### WORK REQUIRED
All of the data below must be repeated exactly.
Start of INFORMATION PROVIDED
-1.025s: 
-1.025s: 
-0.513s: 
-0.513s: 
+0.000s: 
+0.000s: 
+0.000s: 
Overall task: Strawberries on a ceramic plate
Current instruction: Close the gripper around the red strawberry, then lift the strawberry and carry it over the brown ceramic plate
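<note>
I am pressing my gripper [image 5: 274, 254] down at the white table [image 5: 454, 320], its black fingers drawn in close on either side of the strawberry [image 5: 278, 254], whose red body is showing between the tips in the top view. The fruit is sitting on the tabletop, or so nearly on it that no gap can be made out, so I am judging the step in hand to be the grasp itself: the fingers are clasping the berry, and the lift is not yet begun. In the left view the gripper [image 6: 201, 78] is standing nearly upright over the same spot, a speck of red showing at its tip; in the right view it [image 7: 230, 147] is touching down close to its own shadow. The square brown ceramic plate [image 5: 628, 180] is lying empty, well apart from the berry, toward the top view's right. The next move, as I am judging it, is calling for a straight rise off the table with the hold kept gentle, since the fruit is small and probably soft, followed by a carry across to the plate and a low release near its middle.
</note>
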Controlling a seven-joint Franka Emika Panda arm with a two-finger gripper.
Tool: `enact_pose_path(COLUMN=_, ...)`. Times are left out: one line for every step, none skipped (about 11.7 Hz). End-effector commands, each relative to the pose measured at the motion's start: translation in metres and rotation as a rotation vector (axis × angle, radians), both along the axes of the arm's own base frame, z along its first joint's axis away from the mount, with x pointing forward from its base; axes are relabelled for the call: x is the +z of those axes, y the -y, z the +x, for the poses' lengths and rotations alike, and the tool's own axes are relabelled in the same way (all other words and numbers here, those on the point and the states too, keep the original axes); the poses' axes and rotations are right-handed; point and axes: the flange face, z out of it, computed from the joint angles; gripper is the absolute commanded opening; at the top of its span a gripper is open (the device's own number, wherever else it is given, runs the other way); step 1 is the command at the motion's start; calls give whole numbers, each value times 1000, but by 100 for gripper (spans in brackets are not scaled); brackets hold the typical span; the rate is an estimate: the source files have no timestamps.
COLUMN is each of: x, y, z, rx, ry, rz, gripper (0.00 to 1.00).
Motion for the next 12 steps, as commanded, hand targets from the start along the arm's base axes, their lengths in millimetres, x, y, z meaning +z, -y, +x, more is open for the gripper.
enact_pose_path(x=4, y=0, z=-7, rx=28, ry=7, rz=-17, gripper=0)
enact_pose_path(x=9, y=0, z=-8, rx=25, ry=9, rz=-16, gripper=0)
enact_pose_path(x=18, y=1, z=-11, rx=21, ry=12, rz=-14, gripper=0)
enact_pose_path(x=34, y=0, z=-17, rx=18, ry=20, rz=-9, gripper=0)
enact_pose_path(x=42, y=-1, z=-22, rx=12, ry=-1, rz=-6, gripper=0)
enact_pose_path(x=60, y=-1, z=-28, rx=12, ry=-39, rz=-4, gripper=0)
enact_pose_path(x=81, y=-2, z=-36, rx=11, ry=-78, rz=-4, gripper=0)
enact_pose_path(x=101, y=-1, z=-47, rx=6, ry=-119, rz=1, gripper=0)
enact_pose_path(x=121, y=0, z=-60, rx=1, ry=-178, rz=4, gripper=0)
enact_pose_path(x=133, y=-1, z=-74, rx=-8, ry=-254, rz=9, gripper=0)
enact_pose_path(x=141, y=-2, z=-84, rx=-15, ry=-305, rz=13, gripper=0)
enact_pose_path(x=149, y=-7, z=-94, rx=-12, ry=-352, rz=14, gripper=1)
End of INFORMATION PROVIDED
### TASK ANSWER
-1.025s: 
-1.025s: 
-0.513s: 
-0.513s: 
+0.000s: 
+0.000s: 
+0.000s: 
Overall task: Strawberries on a ceramic plate
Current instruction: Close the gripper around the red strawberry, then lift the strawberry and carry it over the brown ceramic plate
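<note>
I am pressing my gripper [image 5: 274, 254] down at the white table [image 5: 454, 320], its black fingers drawn in close on either side of the strawberry [image 5: 278, 254], whose red body is showing between the tips in the top view. The fruit is sitting on the tabletop, or so nearly on it that no gap can be made out, so I am judging the step in hand to be the grasp itself: the fingers are clasping the berry, and the lift is not yet begun. In the left view the gripper [image 6: 201, 78] is standing nearly upright over the same spot, a speck of red showing at its tip; in the right view it [image 7: 230, 147] is touching down close to its own shadow. The square brown ceramic plate [image 5: 628, 180] is lying empty, well apart from the berry, toward the top view's right. The next move, as I am judging it, is calling for a straight rise off the table with the hold kept gentle, since the fruit is small and probably soft, followed by a carry across to the plate and a low release near its middle.
</note>
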Controlling a seven-joint Franka Emika Panda arm with a two-finger gripper.
Tool: `enact_pose_path(COLUMN=_, ...)`. Times are left out: one line for every step, none skipped (about 11.7 Hz). End-effector commands, each relative to the pose measured at the motion's start: translation in metres and rotation as a rotation vector (axis × angle, radians), both along the axes of the arm's own base frame, z along its first joint's axis away from the mount, with x pointing forward from its base; axes are relabelled for the call: x is the +z of those axes, y the -y, z the +x, for the poses' lengths and rotations alike, and the tool's own axes are relabelled in the same way (all other words and numbers here, those on the point and the states too, keep the original axes); the poses' axes and rotations are right-handed; point and axes: the flange face, z out of it, computed from the joint angles; gripper is the absolute commanded opening; at the top of its span a gripper is open (the device's own number, wherever else it is given, runs the other way); step 1 is the command at the motion's start; calls give whole numbers, each value times 1000, but by 100 for gripper (spans in brackets are not scaled); brackets hold the typical span; the rate is an estimate: the source files have no timestamps.
COLUMN is each of: x, y, z, rx, ry, rz, gripper (0.00 to 1.00).
Motion for the next 12 steps, as commanded, hand targets from the start along the arm's base axes, their lengths in millimetres, x, y, z meaning +z, -y, +x, more is open for the gripper.
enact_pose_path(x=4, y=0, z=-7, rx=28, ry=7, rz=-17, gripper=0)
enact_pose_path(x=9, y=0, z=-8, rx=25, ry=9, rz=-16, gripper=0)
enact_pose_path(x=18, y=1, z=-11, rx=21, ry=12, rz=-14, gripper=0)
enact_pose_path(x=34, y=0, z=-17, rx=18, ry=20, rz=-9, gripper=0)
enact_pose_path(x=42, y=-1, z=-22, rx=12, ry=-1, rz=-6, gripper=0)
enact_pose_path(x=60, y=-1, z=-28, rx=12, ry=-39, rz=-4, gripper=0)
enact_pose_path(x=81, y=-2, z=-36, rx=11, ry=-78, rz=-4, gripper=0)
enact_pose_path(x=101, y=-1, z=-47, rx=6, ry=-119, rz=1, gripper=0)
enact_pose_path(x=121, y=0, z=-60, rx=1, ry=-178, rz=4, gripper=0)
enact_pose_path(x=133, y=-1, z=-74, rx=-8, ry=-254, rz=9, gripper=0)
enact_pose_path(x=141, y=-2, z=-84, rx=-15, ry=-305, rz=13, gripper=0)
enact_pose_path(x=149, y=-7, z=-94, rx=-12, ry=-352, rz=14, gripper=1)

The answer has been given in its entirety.